▶ [Task brief]
Your answer is the lines below, exactly, from the one that contains "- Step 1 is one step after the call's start" through the one that contains "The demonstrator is", both included.

▶ [Data segment]
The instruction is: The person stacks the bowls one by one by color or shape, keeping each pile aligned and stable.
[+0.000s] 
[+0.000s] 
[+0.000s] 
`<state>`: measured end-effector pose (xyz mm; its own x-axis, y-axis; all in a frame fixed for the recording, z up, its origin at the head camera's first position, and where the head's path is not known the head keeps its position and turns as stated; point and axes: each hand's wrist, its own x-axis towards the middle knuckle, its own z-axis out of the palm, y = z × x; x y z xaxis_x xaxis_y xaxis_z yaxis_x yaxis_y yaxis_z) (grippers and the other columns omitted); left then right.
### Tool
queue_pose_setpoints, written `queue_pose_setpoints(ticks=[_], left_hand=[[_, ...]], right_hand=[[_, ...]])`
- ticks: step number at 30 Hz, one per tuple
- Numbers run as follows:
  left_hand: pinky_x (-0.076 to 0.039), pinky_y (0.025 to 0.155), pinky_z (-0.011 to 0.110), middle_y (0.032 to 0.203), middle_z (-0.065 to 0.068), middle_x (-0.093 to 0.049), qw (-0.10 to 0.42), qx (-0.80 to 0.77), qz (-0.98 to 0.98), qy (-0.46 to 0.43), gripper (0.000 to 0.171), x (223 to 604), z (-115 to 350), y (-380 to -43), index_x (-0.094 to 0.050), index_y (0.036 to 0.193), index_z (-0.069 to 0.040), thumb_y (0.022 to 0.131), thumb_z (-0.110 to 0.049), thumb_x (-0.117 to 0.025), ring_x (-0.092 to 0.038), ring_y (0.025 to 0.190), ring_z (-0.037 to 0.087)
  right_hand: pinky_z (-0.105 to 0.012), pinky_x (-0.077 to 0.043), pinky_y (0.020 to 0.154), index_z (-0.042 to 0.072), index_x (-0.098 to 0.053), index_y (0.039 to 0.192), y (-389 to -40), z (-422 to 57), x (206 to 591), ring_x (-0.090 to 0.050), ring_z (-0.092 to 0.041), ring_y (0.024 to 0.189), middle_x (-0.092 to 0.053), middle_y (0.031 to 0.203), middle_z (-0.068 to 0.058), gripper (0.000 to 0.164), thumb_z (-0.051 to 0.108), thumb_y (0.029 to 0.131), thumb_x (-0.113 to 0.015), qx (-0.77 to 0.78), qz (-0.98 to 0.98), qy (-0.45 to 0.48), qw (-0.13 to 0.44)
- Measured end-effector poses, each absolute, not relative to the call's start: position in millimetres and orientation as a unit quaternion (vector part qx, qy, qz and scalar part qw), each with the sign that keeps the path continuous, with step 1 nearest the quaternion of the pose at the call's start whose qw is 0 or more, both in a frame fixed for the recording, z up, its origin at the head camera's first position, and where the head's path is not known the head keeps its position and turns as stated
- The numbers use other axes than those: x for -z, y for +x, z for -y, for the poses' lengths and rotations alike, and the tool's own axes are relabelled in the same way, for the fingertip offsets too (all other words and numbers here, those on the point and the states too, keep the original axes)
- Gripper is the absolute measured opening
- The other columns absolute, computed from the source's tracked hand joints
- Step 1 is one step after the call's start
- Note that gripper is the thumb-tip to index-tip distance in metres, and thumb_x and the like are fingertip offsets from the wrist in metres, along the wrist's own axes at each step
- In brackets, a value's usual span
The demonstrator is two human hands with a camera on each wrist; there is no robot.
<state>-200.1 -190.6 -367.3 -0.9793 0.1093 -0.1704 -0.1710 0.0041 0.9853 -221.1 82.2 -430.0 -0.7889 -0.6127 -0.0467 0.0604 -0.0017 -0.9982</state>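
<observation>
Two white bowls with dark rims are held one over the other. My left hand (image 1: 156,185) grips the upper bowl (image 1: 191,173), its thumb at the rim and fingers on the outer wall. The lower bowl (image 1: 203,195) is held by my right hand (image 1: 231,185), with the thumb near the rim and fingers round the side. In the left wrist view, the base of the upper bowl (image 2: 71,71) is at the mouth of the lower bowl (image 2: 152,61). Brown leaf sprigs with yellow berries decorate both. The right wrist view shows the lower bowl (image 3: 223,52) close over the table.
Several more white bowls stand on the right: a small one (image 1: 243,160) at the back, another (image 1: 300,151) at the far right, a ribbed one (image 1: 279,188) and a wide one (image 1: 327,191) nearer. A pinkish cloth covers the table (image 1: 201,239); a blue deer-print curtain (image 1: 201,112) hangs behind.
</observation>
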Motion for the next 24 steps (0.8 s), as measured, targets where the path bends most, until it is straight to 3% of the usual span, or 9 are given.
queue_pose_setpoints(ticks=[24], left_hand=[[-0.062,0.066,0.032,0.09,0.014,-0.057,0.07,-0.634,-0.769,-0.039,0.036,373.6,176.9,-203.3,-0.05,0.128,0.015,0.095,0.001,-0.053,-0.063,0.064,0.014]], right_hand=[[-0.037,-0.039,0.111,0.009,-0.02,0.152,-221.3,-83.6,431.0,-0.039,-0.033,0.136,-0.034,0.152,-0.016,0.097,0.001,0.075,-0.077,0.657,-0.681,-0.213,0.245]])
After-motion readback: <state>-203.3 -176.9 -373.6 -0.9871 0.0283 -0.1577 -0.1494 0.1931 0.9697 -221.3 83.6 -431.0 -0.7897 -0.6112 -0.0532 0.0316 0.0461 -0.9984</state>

▶ [Exercise output]
- Step 1 is one step after the call's start
- Note that gripper is the thumb-tip to index-tip distance in metres, and thumb_x and the like are fingertip offsets from the wrist in metres, along the wrist's own axes at each step
- In brackets, a value's usual span
The demonstrator is two human hands with a camera on each wrist; there is no robot.

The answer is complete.